* [Task requirements]: Find the line containing "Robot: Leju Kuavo" in the records below. Copy exactly that line and each one after it, ending at the line containing "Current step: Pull", and nothing more.

* [Data for analysis]:

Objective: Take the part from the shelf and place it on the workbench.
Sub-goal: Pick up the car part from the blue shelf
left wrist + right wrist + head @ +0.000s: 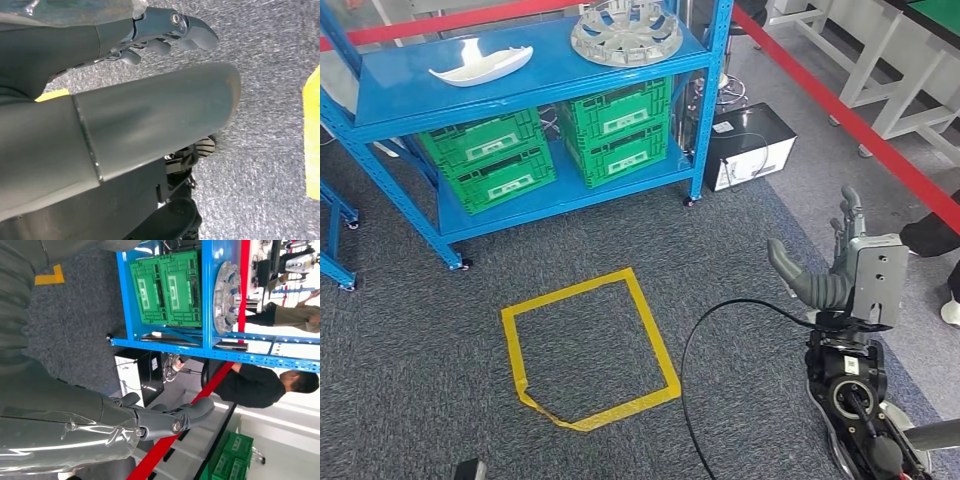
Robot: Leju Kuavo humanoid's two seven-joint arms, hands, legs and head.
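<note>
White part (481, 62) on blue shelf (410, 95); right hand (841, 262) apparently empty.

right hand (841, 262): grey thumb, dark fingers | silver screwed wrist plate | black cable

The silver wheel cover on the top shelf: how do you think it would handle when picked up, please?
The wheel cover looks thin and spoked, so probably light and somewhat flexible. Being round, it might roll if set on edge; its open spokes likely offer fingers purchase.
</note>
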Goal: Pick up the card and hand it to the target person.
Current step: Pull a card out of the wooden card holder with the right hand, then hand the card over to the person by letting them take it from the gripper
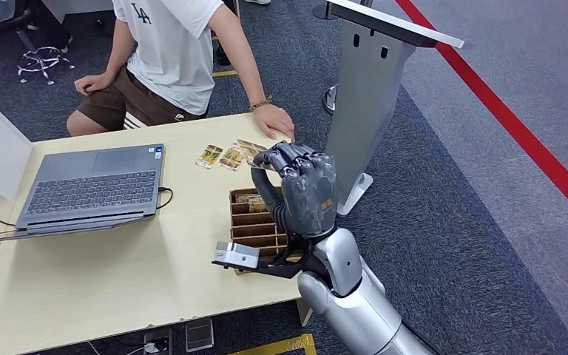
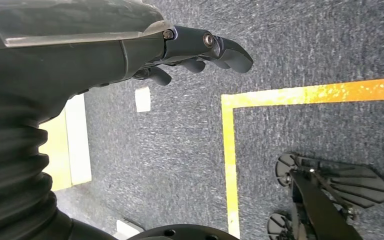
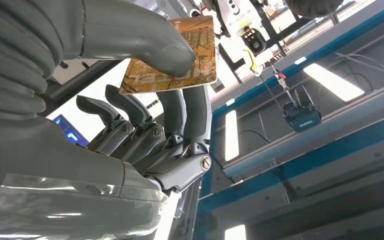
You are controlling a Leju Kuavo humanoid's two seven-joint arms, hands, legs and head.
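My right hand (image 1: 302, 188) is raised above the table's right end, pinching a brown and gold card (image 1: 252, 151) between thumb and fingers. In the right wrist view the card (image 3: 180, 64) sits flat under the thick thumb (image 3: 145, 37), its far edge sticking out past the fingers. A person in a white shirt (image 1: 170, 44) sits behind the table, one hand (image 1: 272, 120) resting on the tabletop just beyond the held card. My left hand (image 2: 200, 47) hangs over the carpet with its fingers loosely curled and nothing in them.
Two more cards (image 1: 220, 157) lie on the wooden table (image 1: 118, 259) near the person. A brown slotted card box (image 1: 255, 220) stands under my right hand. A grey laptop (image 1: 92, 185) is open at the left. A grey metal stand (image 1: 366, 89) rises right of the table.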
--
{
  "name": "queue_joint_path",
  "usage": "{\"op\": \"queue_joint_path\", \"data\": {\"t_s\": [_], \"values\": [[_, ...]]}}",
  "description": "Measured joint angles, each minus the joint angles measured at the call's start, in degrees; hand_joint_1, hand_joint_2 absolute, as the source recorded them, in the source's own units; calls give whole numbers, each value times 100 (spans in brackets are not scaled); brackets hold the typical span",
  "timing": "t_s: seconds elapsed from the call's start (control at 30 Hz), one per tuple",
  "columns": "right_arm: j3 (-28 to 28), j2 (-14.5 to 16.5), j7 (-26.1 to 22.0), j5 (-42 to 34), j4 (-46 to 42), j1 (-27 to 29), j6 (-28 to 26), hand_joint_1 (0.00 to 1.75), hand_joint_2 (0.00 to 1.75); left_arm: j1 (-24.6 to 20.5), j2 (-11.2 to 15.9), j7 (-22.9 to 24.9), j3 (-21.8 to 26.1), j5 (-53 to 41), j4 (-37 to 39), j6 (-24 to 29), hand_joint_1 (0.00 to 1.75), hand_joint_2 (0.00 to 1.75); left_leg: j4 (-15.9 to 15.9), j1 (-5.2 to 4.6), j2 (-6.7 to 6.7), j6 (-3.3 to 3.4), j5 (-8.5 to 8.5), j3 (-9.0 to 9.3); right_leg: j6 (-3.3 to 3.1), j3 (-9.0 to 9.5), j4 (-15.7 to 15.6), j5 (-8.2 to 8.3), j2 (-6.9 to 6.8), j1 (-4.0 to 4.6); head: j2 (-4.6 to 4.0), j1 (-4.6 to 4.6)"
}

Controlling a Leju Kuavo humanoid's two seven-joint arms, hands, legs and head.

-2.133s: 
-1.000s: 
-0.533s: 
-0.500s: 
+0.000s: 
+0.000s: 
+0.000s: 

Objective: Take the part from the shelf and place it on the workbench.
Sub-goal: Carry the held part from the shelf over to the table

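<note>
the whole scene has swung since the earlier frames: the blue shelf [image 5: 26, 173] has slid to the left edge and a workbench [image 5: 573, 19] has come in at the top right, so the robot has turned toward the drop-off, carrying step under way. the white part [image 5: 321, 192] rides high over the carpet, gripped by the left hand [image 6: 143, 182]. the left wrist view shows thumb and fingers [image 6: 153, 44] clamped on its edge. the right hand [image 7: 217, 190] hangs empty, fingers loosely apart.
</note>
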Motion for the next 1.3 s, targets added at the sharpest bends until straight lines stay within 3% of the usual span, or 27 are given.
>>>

* [Reply]:
Robot: Leju Kuavo humanoid's two seven-joint arms, hands, legs and head.
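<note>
White part (481, 62) on blue shelf (410, 95); right hand (841, 262) apparently empty.

right hand (841, 262): grey thumb, dark fingers | silver screwed wrist plate | black cable

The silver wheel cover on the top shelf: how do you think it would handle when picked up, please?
The wheel cover looks thin and spoked, so probably light and somewhat flexible. Being round, it might roll if set on edge; its open spokes likely offer fingers purchase.
</note>
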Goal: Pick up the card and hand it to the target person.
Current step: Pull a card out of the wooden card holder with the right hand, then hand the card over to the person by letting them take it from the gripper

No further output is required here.